Rajasthan Speaker CP Joshi has served notices to 19 Congress MLAs including Sachin Pilot asking them why they cannot be disqualified. The MLAs have time until July 17 to reply. The political manoeuvres around defection and disqualification are likely to follow, in certain aspects, the events of 2019 in Karnataka, and in April 2020 in Madhya Pradesh.
Why has the Speaker served notice to the 19 Congress MLAs?
The notice has been served under the Tenth Schedule of the Constitution, popularly known as the anti-defection law. The Congress in its complaint to the Speaker has accused the rebel MLAs of attempting to jump parties.
The Congress complaint, and the Speaker’s notice late on Tuesday (July 14) night came after Pilot and the lawmakers supporting him skipped the Congress Legislature Party meetings on July 13 and 14. The meetings concluded with Chief Minister Ashok Gehlot establishing his majority, and with a recommendation to take action against the 19 MLAs. (Follow live updates on the Rajasthan political crisis)
Are the rebel MLAs bound to reply to the Speaker’s notice?
Yes, the MLAs are bound to reply within the two days’ time given to them. If they fail to respond to the notice, the Speaker can proceed ex parte and disqualify the MLAs from the Assembly.
Can the MLAs go to court at any time before the July 17 deadline to reply?

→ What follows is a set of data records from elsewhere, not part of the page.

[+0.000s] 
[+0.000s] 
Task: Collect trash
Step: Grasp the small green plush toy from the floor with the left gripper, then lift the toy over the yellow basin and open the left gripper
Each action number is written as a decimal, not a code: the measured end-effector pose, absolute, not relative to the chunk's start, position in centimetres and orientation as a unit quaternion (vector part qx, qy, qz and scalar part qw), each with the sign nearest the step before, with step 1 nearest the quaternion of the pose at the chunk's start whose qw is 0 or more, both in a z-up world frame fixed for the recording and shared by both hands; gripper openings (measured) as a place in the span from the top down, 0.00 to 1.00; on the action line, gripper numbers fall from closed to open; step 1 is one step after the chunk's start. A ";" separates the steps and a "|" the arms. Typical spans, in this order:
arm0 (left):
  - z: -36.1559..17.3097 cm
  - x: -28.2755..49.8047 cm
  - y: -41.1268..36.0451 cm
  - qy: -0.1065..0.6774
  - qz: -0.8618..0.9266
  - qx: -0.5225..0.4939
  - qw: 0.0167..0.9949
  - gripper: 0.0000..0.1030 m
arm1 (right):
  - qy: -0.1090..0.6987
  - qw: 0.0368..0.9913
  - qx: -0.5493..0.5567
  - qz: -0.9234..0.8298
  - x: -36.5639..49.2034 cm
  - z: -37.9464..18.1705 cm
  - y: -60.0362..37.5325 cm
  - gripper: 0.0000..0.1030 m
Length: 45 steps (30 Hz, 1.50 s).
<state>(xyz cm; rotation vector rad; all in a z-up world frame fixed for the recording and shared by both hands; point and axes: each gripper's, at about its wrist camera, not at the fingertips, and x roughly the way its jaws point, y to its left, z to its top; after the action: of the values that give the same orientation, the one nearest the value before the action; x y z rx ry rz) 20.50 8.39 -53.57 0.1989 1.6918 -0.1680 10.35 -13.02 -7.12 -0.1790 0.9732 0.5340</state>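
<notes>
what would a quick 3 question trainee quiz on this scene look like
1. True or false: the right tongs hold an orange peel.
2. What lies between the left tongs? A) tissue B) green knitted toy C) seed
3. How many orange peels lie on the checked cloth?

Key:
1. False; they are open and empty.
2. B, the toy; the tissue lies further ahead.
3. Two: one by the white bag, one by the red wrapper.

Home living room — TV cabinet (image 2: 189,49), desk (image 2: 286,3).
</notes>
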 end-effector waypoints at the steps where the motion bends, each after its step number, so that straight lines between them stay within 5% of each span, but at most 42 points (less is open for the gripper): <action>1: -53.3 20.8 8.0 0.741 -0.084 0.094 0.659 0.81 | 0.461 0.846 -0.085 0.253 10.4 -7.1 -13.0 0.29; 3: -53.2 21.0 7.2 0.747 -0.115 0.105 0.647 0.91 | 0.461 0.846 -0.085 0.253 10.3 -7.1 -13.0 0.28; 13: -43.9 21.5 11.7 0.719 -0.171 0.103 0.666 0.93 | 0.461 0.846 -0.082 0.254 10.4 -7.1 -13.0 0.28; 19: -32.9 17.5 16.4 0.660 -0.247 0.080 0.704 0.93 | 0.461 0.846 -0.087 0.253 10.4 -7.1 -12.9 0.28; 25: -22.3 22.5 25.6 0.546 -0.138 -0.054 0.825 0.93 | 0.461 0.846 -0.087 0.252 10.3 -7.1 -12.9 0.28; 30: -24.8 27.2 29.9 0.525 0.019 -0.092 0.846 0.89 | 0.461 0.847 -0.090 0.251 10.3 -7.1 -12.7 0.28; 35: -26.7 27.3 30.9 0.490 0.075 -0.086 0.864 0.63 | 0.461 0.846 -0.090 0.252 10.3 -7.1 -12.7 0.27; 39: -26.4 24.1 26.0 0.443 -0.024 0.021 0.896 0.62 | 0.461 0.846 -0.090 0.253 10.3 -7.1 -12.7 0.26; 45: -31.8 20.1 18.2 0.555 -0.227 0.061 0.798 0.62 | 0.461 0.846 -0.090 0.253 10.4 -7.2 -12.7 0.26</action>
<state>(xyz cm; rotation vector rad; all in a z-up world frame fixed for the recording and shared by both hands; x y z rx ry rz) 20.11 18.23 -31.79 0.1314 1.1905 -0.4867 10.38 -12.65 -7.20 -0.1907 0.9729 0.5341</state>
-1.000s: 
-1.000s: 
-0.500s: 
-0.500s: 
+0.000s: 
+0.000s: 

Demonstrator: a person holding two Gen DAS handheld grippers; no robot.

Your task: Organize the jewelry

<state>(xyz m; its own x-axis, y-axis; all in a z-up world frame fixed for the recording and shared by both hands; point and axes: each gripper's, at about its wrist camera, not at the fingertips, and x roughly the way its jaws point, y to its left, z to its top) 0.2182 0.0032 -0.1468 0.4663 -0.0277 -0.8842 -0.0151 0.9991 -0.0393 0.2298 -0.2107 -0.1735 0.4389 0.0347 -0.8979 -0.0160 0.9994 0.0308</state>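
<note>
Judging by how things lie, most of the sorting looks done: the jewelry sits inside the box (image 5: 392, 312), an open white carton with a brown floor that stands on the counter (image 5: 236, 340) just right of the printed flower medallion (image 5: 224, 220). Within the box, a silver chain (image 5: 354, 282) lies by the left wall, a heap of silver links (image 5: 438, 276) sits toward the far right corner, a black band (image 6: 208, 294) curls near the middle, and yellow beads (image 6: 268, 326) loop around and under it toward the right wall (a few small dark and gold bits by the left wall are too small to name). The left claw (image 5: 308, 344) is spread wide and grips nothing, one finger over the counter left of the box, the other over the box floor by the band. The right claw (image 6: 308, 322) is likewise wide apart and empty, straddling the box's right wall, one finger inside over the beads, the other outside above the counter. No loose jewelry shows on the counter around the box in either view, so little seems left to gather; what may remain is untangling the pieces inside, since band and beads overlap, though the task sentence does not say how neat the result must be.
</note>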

Courts have been extremely reluctant to interfere with the powers of the Speaker under the Tenth Schedule.
While deciding on the disqualification, the Speaker exercises powers that have been conferred to him under the Constitution. The Constitution gives exclusive jurisdiction to the Speaker to rule on disqualifications for defection. Even when challenged, as it was in the case of Karnataka in 2019, the court gave time to the Speaker to decide on the pleas.
Among the arguments presented in the Supreme Court in the Karnataka case last year, was the landmark ruling in ‘Kihoto Hollohan vs Zachillhu And Others’ (1992), in which the court upheld the sweeping discretion available to the Speaker in deciding cases of disqualification of MLAs.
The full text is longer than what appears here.